Work instruction =
Take the data below and filter it for lines containing the word "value"; show each line found.

Supplied data =

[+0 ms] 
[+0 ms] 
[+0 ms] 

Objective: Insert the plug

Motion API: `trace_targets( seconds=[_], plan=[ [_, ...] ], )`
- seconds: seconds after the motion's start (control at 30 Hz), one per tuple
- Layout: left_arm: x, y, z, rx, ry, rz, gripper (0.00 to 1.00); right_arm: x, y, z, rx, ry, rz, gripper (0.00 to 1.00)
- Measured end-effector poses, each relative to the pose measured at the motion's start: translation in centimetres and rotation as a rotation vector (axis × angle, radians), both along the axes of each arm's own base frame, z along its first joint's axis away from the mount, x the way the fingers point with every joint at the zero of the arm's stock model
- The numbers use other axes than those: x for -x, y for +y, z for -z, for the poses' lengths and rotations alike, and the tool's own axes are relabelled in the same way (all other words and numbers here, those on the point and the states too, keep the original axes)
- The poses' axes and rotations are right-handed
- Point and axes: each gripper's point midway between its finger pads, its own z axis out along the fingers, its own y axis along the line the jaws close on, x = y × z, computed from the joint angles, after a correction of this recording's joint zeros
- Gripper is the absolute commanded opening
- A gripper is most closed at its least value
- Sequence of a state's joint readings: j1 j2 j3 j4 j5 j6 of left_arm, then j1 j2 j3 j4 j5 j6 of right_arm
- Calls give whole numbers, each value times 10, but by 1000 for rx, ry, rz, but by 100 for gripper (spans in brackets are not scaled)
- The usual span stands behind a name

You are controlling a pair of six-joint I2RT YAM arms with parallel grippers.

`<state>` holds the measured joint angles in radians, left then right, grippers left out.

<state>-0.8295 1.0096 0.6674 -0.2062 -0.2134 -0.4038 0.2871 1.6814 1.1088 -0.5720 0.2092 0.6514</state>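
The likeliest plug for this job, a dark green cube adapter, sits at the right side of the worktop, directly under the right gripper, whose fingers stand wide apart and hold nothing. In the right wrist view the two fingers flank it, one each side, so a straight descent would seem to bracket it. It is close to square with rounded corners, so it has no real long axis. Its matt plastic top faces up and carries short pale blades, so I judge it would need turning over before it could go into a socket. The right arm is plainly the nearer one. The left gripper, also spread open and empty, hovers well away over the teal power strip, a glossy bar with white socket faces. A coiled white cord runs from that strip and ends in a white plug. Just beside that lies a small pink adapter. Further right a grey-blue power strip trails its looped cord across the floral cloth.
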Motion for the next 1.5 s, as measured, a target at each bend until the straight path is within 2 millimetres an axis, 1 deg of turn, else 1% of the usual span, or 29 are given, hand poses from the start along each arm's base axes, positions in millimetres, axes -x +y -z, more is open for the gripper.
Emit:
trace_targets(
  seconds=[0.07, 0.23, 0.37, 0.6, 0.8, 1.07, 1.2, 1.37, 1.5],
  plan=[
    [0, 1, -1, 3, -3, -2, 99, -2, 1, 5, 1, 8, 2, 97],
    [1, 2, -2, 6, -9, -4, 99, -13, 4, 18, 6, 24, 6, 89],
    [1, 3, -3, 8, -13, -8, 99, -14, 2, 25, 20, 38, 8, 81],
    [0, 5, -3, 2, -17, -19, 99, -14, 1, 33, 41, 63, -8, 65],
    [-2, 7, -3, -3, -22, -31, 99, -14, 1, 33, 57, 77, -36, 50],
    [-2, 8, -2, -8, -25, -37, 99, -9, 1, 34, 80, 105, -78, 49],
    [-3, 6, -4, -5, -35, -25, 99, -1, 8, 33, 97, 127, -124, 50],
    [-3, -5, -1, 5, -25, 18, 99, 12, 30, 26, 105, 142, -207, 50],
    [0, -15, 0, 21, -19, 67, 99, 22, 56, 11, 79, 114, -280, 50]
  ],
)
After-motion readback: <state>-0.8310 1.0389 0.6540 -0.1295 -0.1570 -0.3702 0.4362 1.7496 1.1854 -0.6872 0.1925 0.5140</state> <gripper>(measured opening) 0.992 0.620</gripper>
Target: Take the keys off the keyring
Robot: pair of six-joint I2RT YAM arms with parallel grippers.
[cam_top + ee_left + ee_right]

Result of this task =
- A gripper is most closed at its least value
- Calls give whole numbers, each value times 10, but by 1000 for rx, ry, rz, but by 100 for gripper (spans in brackets are not scaled)

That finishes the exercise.